Microsoft’s Digital Crimes Unit has disrupted Fox Tempest, a cybercriminal operation that charged $5,000–$9,000 for temporary Microsoft-signed malware certificates by exploiting the company’s own Azure Artifact Signing platform, providing ransomware groups and infostealer operators with a reliable path around Windows security checks at scale.
How Fox Tempest Turned Azure Artifact Signing Into a Malware Pipeline
Fox Tempest operated its Malware-Signing-as-a-Service platform at the domain signspace[.]cloud, with pricing ranging from $5,000 to $9,000 per engagement. The operation abused Azure Artifact Signing — a legitimate cloud-based code-signing platform Microsoft launched in 2024 — by systematically creating hundreds of Azure tenants and subscriptions to generate code-signing certificates in bulk. Each certificate carried a 72-hour validity window, long enough to sign a payload and run an attack campaign before the certificate expired and its usefulness was exhausted.

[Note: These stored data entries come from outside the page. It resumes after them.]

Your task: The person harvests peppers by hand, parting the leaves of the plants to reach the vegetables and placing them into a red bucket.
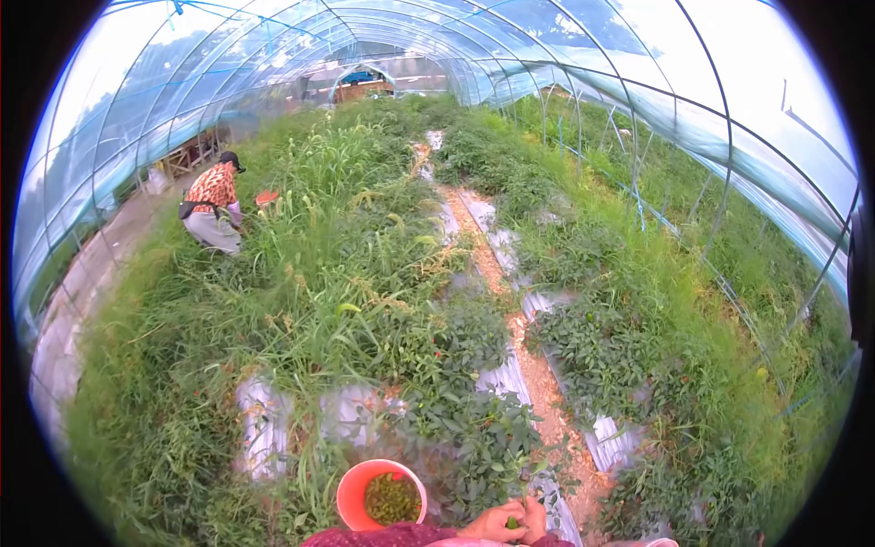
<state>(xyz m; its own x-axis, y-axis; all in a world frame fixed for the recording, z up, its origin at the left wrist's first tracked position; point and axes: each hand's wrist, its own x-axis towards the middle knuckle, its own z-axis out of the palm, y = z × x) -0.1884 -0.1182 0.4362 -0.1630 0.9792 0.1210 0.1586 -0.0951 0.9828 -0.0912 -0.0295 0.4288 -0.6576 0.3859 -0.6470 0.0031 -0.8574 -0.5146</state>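
Observation:
At the bottom edge my left hand [490, 523] is closed, with a small green pepper [512, 523] showing at its fingers. Against it, my right hand [535, 518] has its fingers bent and pressed together; whatever they pinch is hidden. Both hands are low beside a leafy pepper plant [483, 447]. Left of them stands a pinkish-orange bucket [354, 497], partly filled with small green peppers [394, 500]. A dark red patterned sleeve [383, 536] crosses in front of the bucket's base.
A wood-chip path [538, 374] runs up the middle between plant rows, edged with silvery plastic sheeting [615, 444]. Tall grass [337, 173] grows left. Another person [214, 202] bends there near a red container [266, 198]. Metal hoops [725, 118] carry the plastic cover.

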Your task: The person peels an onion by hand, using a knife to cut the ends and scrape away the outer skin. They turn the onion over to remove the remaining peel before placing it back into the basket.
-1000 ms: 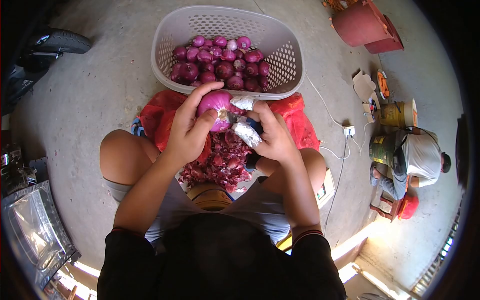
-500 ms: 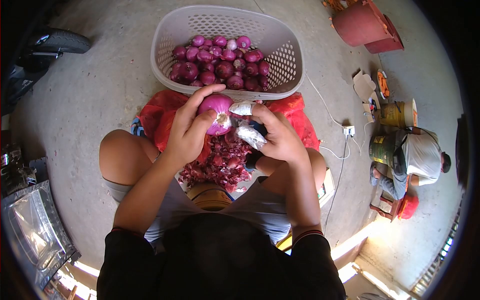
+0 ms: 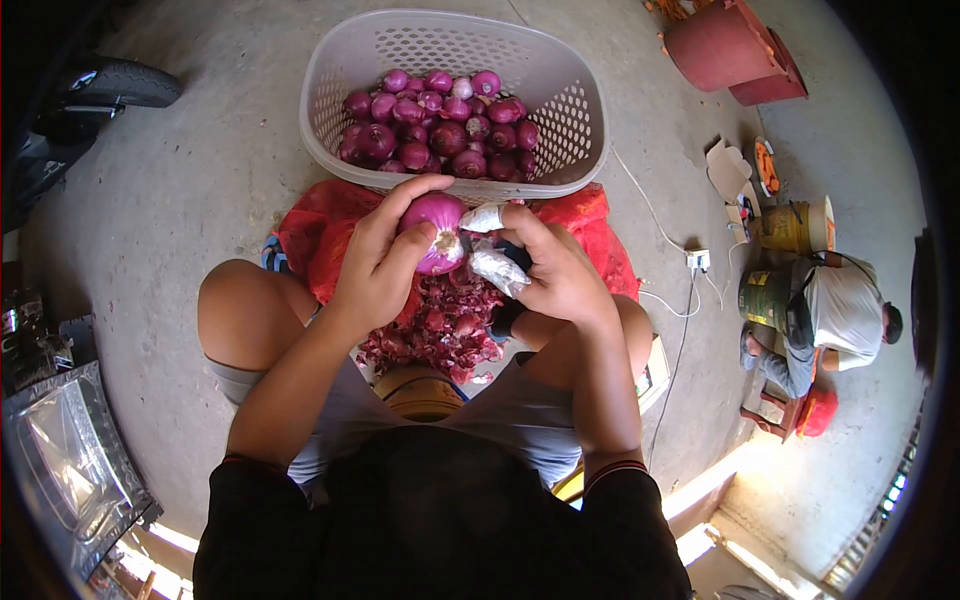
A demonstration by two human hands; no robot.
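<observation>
My left hand (image 3: 375,255) is closed around a purple-red onion (image 3: 435,212), with the thumb beside its pale, rough end. On the onion's right side is my right hand (image 3: 555,262), its thumb and forefinger wrapped in silvery-white covering. Those two wrapped tips meet the onion's edge near the pale end; its other fingers are mostly hidden. Beneath both hands lies a heap of loose dark-red onion skins (image 3: 430,335). A red mesh sack (image 3: 590,240) spreads on the floor around the heap.
A grey plastic basket (image 3: 320,130) of several red onions stands just beyond my hands. At right are a power strip (image 3: 698,260) with cables and a seated person (image 3: 840,310) beside buckets (image 3: 798,226). A red tub (image 3: 720,45) lies far right; a tyre (image 3: 125,83) shows far left.
The onion and my left hand have shifted very slightly downward. Both hands keep nearly the same pose at the onion.
</observation>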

The technique turned Microsoft’s own infrastructure against its endpoint security ecosystem. Signed code is presumed trustworthy by Windows Defender and enterprise endpoint protection tools by default. By supplying ransomware operators and infostealer developers with valid Microsoft-issued signatures, Fox Tempest gave its customers a consistent mechanism for bypassing signature-based detection that would otherwise flag their payloads.

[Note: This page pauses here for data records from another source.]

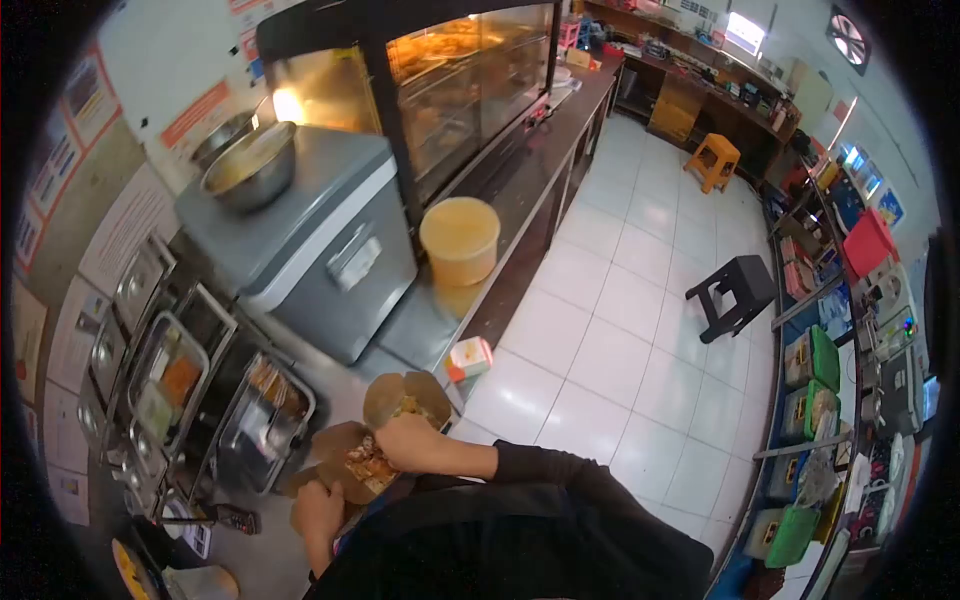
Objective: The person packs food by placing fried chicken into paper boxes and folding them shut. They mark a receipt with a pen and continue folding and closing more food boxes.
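My left hand is at the near edge of an open brown paper food box, with its fingers closed on the box's side. My right hand is over the right part of this box, beside the food in it; its fingers are bent and whatever they hold is hidden. Just beyond my right hand stands a second open brown box with food inside, partly covered by the hand. A small white and orange carton lies behind the boxes.
Metal trays of food stand at the left. A grey cooler carries metal bowls. A yellow-lidded tub sits by the glass display case. Black and orange stools stand on the floor.
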Available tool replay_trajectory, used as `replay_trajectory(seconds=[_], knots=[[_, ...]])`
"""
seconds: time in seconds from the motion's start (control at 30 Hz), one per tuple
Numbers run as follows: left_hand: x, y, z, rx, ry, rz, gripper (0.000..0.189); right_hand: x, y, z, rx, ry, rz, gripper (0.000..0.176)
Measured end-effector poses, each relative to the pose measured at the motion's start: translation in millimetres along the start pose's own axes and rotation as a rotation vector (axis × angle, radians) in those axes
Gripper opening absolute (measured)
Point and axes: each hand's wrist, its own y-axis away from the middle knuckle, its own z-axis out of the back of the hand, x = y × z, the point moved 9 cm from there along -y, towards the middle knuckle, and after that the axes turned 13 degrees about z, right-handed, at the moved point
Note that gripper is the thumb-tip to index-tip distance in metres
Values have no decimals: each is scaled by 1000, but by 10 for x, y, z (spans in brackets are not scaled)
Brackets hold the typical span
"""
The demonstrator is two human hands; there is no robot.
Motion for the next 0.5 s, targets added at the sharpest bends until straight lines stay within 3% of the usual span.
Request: replay_trajectory(seconds=[0.23, 0.3, 0.43, 0.5], knots=[[-3138, 103, -431, 223, 181, -563, 33, -2065, 1472, 1482, -282, 187, -398, 10], [-4068, 85, -809, 354, 210, -688, 32, -2698, 1993, 1852, -160, 220, -559, 11], [-6044, 190, -1395, 526, 91, -1018, 31, -3754, 3225, 2722, -275, 366, -937, 14], [-6914, 273, -1825, 720, 150, -1152, 32, -4090, 3744, 3109, -224, 351, -1190, 16]])
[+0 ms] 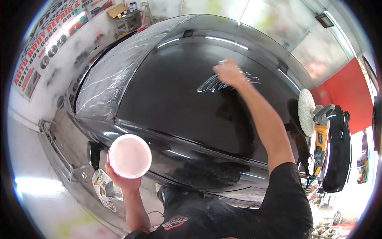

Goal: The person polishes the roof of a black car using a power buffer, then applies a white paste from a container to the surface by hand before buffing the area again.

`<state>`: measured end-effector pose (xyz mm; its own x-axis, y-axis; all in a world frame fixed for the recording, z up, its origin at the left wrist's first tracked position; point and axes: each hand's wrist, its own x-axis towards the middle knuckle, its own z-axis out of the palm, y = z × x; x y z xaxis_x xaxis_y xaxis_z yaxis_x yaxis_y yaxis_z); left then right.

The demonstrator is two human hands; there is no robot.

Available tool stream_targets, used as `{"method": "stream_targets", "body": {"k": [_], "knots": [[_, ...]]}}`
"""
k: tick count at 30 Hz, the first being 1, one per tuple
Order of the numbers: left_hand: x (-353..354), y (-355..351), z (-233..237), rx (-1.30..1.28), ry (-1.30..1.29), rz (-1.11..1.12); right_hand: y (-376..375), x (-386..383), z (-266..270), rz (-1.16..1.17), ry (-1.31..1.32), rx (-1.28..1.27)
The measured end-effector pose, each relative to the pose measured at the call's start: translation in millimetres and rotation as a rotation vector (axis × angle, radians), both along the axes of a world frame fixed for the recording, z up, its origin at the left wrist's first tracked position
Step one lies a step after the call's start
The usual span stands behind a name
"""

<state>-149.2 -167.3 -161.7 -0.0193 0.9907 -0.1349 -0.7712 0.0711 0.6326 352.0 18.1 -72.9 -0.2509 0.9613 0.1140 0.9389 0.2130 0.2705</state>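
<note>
White tub in left hand, right hand by white streaks on a black car roof.
Down at eight o'clock, holding the white tub by its side in the left hand, with the grip wrapped round it and the pale pink round top turned up. Up at one o'clock, reaching over the black car roof with the right hand, with fingers curled in; cannot tell if pinching anything. In the shiny roof, long lines of light. At three o'clock, a yellow and black polishing tool with a fluffy white pad. At ten o'clock, crinkly clear plastic next to the roof. Far off at eleven o'clock, a small table with a brown box.
</note>
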Motion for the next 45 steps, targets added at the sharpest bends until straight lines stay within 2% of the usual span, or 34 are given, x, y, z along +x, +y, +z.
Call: {"method": "stream_targets", "body": {"k": [1,2,3,4,6,7,8,10,12,13,14,15,16,17,18,20,21,22,24,25,26,27,28,30,32,33,34,35,36,37,40,43,44,45], "knots": [[-3.1,2.8,0.6,-0.021,-0.061,0.023,-10.0,-40.8,-1.8,0.152,0.015,0.124],[-0.2,5.8,0.1,-0.050,-0.055,0.062,-14.0,-76.0,-2.1,0.290,0.112,0.108],[1.6,6.5,9.5,-0.083,-0.042,0.098,-15.8,-106.8,-1.5,0.318,0.290,-0.031],[2.6,7.3,18.6,-0.113,-0.027,0.135,-26.4,-123.4,-14.2,0.256,0.634,0.183],[5.7,7.6,32.9,-0.159,-0.022,0.191,-11.7,-94.4,15.7,0.225,0.195,0.002],[7.5,7.1,40.2,-0.185,-0.030,0.222,6.0,-53.0,0.4,0.077,0.110,0.078],[8.5,5.3,41.5,-0.217,-0.037,0.254,28.6,7.8,-41.2,-0.156,0.143,0.215],[-9.9,5.7,23.9,-0.165,-0.007,0.305,-8.7,30.5,-34.3,-0.247,0.384,0.271],[-18.1,7.2,1.2,-0.054,0.100,0.350,-77.1,-3.9,12.0,-0.084,0.493,-0.074],[-22.6,10.5,-3.1,0.042,0.308,0.306,-111.1,-7.7,19.1,0.056,0.562,-0.086],[-26.7,14.0,-7.1,0.143,0.520,0.284,-140.8,0.9,27.7,-0.004,0.592,-0.156],[-31.0,17.0,-10.9,0.245,0.712,0.286,-151.6,32.1,31.7,-0.153,0.277,-0.130],[-28.9,22.5,-5.8,0.305,0.763,0.263,-163.6,70.2,28.9,-0.280,-0.032,-0.119],[-27.4,27.6,-0.4,0.366,0.811,0.241,-199.4,117.6,3.2,-0.118,0.036,0.351],[-20.6,29.2,18.9,0.217,0.441,0.172,-218.9,103.0,2.7,-0.539,0.454,0.295],[2.5,30.6,33.2,0.075,0.037,0.054,-255.5,80.2,10.8,-0.268,0.408,0.132],[11.7,32.2,40.1,0.081,0.012,-0.011,-267.2,61.5,23.8,-0.253,0.536,-0.034],[11.3,36.1,37.4,0.173,0.014,-0.118,-271.5,67.9,21.2,-0.322,0.503,-0.019],[17.8,38.9,33.8,0.246,-0.044,-0.240,-260.4,109.4,31.2,-0.429,0.407,0.022],[29.9,37.1,36.7,0.226,-0.108,-0.247,-250.7,145.6,5.3,-0.597,0.369,0.252],[35.4,36.8,36.2,0.218,-0.126,-0.239,-233.1,145.0,-3.4,-0.601,0.359,0.162],[41.2,37.1,33.6,0.221,-0.127,-0.223,-213.4,129.5,1.1,-0.603,0.350,0.071],[44.2,35.0,33.1,0.227,-0.127,-0.202,-189.4,97.1,-9.0,-0.468,0.440,0.170],[46.5,34.2,36.4,0.217,-0.082,-0.167,-137.5,36.5,-13.3,-0.274,0.631,0.103],[47.0,31.5,45.1,0.178,0.027,-0.119,-72.4,15.0,14.5,-0.426,0.693,-0.027],[42.9,27.6,46.6,0.091,-0.008,-0.033,-44.1,20.8,-10.2,-0.464,0.624,0.197],[39.0,23.8,48.1,0.006,-0.042,0.057,-34.9,-4.7,-4.7,-0.491,0.360,0.141],[35.4,20.3,49.5,-0.074,-0.073,0.148,-24.0,-30.9,1.9,-0.381,0.486,-0.040],[27.3,16.1,42.2,-0.055,-0.099,0.116,-17.6,-66.0,14.6,-0.270,0.591,-0.231],[19.3,12.4,34.7,-0.037,-0.124,0.083,-14.6,-101.6,5.6,-0.033,0.483,-0.260],[-3.0,13.9,24.1,0.032,-0.151,-0.047,-18.3,-164.6,-38.4,0.410,0.567,0.071],[-13.7,6.4,22.7,0.034,-0.103,0.016,-12.4,-144.1,3.6,0.118,0.493,-0.096],[-20.1,4.1,22.3,0.019,-0.086,0.045,3.3,-113.7,22.3,-0.125,0.436,-0.189],[-21.1,4.9,25.3,0.017,-0.080,0.058,37.0,-50.3,0.7,-0.221,0.477,-0.201]]}}
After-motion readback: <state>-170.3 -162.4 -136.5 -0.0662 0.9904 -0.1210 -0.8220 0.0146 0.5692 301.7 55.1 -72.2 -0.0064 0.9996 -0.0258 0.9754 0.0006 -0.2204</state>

Ransomware Families and Infostealers That Used the Signing Service
Malware distributed through Fox Tempest’s service included the Oyster backdoor, Lumma Stealer, Vidar, and ransomware variants from the Rhysida, Akira, INC, Qilin, and BlackByte families. The signed files were packaged to impersonate legitimate software including Microsoft Teams and AnyDesk — lures designed to exploit the trust users extend to familiar brand names and the trust Windows places in properly signed executables.

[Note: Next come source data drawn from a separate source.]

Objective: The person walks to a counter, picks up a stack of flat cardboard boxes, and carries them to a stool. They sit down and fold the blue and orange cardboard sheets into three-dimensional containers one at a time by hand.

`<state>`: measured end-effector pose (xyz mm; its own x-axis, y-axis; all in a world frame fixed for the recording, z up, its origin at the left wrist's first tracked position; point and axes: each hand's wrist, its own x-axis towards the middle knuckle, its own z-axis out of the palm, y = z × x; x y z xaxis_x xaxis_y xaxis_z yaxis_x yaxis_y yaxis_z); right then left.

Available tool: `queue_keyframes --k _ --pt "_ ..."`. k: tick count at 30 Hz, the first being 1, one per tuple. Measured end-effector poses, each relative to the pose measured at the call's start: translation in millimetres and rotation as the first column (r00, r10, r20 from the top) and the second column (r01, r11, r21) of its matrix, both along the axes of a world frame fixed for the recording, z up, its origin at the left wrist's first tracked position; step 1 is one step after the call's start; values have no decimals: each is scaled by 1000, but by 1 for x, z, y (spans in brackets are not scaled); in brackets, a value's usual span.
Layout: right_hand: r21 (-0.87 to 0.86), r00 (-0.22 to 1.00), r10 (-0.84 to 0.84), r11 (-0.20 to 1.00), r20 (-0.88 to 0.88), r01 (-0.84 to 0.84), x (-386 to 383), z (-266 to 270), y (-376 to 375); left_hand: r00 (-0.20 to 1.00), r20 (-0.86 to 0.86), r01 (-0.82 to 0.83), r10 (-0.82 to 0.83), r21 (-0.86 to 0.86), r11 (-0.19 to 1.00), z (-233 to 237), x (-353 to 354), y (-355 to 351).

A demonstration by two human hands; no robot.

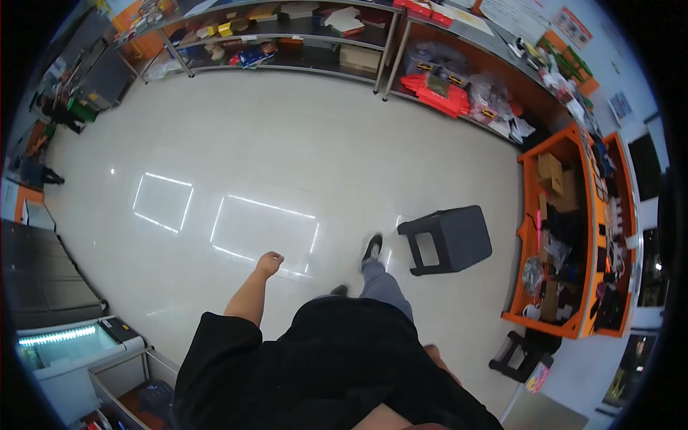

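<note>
Here a person in a black top stands in the middle of a shop, on a pale shiny floor [287, 143] where the ceiling lights make bright squares. The left hand [270, 264] hangs out in front of the body on a bare forearm. Its fingers [276, 256] are curled in to a loose fist and they hold nothing. Of the right hand [433, 352] I see only a small piece of skin beside the hip, behind the black cloth, so I cannot tell how its fingers are. One leg in grey trousers is put forward, and its dark shoe [371, 251] is flat on the floor. Just beside this shoe, on the person's right, stands a dark grey stool [448, 240]. It is upright on its legs, apart from both hands, and nothing lies on its seat. Further to the right there is an orange table [542, 324], full of boxes, bags and small dark things. A smaller black stool [514, 356] stands near its closer end. Along the far wall run metal shelves [287, 43] with books and packets, and a pile of red boxes [438, 94] lies low under the right part of them. On the person's left, close to the body, there is a grey machine [61, 342] with a lighted glass top.
</note>
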<state>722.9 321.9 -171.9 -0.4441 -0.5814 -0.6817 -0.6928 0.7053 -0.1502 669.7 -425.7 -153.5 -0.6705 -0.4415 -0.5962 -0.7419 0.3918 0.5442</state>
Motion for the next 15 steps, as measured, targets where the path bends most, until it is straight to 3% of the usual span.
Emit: queue_keyframes --k 1,2,4,7,10,11,13,15 --pt "41 976 -182 983 122 178 -2 9 0 1000 11 29 -29 -3 1000 8 -10 8" --pt "97 874 -435 900 215 424 -10 10 -1 998 19 56 -56 -8 998 15 -20 14" --pt "163 709 -654 755 264 635 -52 10 -10 995 54 78 -79 13 997 19 -30 23" --pt "167 674 -677 731 296 661 -145 -2 -32 994 96 54 -53 -12 998 11 -14 36" --pt "142 704 -640 763 309 631 -278 -17 -56 961 276 -33 37 -18 999 -24 36 46" --pt "129 711 -631 769 310 627 -330 -23 -68 879 476 38 -38 8 999 -21 45 51" --pt "108 713 -646 757 272 645 -449 -38 -96 721 691 -226 57 157 961 -21 59 69" --pt "-4 768 -620 778 164 629 -579 -63 -130 720 681 -36 -136 233 972 19 49 80"
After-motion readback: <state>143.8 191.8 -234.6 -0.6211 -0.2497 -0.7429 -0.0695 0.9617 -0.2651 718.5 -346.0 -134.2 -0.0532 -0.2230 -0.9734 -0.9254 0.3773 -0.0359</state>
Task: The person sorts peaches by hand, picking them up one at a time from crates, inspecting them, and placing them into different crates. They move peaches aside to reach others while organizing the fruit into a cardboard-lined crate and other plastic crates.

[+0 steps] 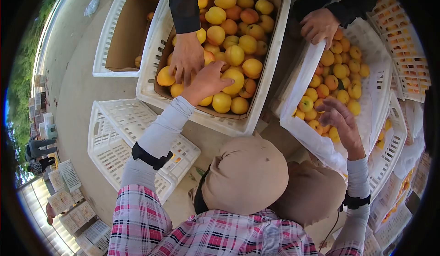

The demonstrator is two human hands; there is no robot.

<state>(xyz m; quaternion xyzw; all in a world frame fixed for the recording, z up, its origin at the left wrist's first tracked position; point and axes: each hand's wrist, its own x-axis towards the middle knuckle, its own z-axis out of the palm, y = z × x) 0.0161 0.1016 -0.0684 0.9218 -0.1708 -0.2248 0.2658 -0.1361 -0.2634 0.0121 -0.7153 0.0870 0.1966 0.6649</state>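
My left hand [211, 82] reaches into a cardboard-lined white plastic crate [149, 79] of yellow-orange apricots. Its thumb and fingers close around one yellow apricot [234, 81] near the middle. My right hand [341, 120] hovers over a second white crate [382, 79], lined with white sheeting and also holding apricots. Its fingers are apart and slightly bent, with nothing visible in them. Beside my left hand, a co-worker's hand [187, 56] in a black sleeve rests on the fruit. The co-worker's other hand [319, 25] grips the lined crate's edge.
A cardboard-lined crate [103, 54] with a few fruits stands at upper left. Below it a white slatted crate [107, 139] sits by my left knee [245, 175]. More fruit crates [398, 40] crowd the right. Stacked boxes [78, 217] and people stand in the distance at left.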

How Fox Tempest Bypassed Azure Account Identity Verification
Fox Tempest reportedly used stolen identities sourced from the United States and Canada to pass the identity verification requirements Microsoft imposes when creating Azure accounts. Using fraudulently obtained identities allowed the group to generate hundreds of tenants and subscriptions without triggering account-level blocks, sustaining the certificate issuance pipeline long enough to produce more than one thousand fraudulent code-signing certificates.
Microsoft’s Seizure, Certificate Revocations, and Federal Lawsuit
Microsoft’s enforcement combined technical takedown with legal action. The company seized the signspace[.]cloud domain, took hundreds of Fox Tempest virtual machines offline, and revoked all fraudulent code-signing certificates. The revocations break the trust chain for every malware binary signed through the service, rendering previously signed payloads untrusted on updated Windows systems.
Microsoft simultaneously filed a federal civil lawsuit against Fox Tempest in the Southern District of New York. The civil litigation approach follows the company’s established playbook against cybercrime infrastructure operators — Microsoft used the same legal strategy against Cobalt Strike abusers and the Storm-1152 crime group in prior enforcement actions.
Code-Signing Abuse as a Commoditized Evasion Technique
Code-signing certificate abuse has grown as endpoint security tools have become more effective at blocking unsigned or dubiously-signed executables. Fox Tempest commoditized that evasion by offering short-validity certificates at scale — 72-hour windows limited the exposure of any individual certificate while keeping the signing pipeline continuously active. The disruption removes a shared infrastructure dependency for several active ransomware families, but the underlying technique of registering fraudulent tenants on legitimate cloud code-signing services remains viable as long as identity verification processes can be defeated with stolen credentials.